__WHAT YOU ARE ASKED TO DO__:
Nothing but the lines from the one containing "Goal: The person" through the one containing "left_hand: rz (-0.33", both included, should be given again, each exactly as written below.
++++ GIVEN DATA
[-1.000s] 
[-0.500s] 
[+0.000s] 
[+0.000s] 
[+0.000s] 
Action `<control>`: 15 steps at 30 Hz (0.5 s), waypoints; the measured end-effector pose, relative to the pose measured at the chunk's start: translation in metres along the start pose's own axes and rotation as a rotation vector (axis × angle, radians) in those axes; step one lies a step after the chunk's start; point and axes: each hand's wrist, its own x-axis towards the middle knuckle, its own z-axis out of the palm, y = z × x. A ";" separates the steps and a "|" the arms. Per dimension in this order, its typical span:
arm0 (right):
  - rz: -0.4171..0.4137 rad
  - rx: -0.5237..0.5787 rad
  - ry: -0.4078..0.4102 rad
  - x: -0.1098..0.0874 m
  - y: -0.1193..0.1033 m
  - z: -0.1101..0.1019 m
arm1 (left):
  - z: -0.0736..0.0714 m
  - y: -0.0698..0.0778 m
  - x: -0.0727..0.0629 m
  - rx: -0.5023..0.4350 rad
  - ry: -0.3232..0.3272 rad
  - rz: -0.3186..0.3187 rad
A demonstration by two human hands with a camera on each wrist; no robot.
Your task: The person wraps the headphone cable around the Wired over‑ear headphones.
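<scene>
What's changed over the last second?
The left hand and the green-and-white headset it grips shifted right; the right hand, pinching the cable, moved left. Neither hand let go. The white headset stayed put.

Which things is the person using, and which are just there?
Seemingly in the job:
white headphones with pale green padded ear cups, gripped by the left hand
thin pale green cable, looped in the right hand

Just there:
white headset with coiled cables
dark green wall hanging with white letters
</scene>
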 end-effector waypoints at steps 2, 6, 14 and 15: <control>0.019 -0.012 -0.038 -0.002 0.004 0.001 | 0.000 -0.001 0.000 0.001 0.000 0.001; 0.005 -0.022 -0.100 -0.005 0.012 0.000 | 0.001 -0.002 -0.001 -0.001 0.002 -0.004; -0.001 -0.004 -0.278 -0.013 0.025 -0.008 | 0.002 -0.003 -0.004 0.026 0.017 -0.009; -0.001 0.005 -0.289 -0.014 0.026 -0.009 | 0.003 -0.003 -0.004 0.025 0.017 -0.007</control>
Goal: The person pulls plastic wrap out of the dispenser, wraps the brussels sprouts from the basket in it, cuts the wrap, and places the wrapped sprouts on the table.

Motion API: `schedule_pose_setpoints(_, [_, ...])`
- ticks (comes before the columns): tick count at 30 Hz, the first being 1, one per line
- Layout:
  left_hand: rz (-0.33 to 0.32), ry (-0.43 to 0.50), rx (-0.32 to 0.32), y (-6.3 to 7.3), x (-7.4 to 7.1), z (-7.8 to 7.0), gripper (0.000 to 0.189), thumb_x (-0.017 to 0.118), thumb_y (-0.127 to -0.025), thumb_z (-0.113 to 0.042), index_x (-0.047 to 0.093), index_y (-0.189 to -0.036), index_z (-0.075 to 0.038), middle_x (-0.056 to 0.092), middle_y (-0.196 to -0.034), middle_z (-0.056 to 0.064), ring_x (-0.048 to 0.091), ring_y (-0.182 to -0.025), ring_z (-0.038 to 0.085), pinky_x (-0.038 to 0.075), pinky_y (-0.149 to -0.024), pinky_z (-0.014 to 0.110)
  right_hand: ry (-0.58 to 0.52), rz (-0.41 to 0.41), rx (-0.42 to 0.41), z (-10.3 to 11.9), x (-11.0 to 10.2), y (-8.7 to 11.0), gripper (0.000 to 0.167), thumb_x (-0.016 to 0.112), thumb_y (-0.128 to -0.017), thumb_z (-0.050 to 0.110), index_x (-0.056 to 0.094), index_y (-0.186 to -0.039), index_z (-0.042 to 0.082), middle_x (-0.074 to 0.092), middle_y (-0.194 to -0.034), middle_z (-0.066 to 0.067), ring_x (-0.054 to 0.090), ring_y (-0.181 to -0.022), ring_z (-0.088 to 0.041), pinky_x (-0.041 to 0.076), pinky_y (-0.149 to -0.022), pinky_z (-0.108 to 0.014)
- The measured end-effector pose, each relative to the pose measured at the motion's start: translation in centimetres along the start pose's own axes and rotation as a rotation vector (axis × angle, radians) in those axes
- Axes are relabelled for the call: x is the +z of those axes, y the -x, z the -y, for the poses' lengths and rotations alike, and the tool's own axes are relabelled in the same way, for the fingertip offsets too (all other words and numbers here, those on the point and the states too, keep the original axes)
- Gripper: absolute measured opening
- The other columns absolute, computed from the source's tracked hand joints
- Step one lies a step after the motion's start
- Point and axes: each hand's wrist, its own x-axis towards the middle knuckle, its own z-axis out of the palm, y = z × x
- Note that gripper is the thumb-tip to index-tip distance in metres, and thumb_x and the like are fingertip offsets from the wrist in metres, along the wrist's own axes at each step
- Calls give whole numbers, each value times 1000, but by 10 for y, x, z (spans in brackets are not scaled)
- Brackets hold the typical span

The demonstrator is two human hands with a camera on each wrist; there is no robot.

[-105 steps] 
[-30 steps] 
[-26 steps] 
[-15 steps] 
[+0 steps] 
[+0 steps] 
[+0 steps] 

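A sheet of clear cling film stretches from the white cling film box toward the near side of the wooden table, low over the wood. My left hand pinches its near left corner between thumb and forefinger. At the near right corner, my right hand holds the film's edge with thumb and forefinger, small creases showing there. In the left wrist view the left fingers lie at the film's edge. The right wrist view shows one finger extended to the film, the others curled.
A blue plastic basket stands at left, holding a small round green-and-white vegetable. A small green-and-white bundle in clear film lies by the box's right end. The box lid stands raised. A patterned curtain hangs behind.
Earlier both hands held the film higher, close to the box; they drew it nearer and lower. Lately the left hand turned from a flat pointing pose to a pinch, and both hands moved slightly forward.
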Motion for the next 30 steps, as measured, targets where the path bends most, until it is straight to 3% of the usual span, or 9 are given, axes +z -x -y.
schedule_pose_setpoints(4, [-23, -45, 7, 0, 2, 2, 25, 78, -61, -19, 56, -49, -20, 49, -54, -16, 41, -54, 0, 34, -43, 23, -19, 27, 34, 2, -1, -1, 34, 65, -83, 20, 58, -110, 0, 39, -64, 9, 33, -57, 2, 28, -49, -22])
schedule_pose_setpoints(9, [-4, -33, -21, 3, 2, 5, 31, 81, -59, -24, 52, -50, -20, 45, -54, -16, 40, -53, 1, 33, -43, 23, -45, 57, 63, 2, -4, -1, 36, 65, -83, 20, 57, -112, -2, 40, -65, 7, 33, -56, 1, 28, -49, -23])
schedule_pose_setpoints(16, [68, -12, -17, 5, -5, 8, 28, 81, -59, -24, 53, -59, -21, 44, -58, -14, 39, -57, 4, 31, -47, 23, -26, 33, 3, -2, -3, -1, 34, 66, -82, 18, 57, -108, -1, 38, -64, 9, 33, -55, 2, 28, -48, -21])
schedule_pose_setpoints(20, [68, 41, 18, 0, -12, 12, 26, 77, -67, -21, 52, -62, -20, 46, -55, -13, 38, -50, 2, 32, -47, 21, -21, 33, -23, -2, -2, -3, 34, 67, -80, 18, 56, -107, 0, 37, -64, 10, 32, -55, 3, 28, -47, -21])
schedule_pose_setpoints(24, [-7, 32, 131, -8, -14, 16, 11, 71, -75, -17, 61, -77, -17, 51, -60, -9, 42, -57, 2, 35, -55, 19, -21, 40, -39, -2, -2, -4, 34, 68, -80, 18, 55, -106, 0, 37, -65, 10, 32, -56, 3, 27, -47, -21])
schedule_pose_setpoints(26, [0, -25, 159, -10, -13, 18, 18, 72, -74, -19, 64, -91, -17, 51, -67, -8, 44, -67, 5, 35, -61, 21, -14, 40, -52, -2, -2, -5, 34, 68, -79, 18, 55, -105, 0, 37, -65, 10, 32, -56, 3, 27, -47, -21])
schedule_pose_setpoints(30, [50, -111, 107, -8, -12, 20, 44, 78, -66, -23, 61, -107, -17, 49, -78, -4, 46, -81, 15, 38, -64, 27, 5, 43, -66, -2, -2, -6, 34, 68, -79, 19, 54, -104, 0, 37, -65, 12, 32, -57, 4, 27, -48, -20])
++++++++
__ANSWER AREA__:
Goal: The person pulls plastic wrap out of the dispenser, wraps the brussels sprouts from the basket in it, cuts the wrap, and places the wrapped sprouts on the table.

Motion API: `schedule_pose_setpoints(_, [_, ...])`
- ticks (comes before the columns): tick count at 30 Hz, the first being 1, one per line
- Layout:
  left_hand: rz (-0.33 to 0.32), ry (-0.43 to 0.50), rx (-0.32 to 0.32), y (-6.3 to 7.3), x (-7.4 to 7.1), z (-7.8 to 7.0), gripper (0.000 to 0.189), thumb_x (-0.017 to 0.118), thumb_y (-0.127 to -0.025), thumb_z (-0.113 to 0.042), index_x (-0.047 to 0.093), index_y (-0.189 to -0.036), index_z (-0.075 to 0.038), middle_x (-0.056 to 0.092), middle_y (-0.196 to -0.034), middle_z (-0.056 to 0.064), ring_x (-0.048 to 0.091), ring_y (-0.182 to -0.025), ring_z (-0.038 to 0.085), pinky_x (-0.038 to 0.075), pinky_y (-0.149 to -0.024), pinky_z (-0.014 to 0.110)

Nothing else remains to be done in this exercise.